# Task item
Tally the lines of the data below that contain the string "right". Give the tally and nothing else.
——
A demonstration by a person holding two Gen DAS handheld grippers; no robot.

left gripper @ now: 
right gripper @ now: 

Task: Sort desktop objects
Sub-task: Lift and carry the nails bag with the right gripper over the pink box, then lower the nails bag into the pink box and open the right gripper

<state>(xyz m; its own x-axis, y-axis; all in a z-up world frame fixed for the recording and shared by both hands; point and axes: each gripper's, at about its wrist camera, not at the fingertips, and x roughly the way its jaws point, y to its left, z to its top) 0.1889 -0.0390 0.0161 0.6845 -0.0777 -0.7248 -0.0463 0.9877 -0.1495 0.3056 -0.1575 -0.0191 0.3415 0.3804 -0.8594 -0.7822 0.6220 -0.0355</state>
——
# Answer box
2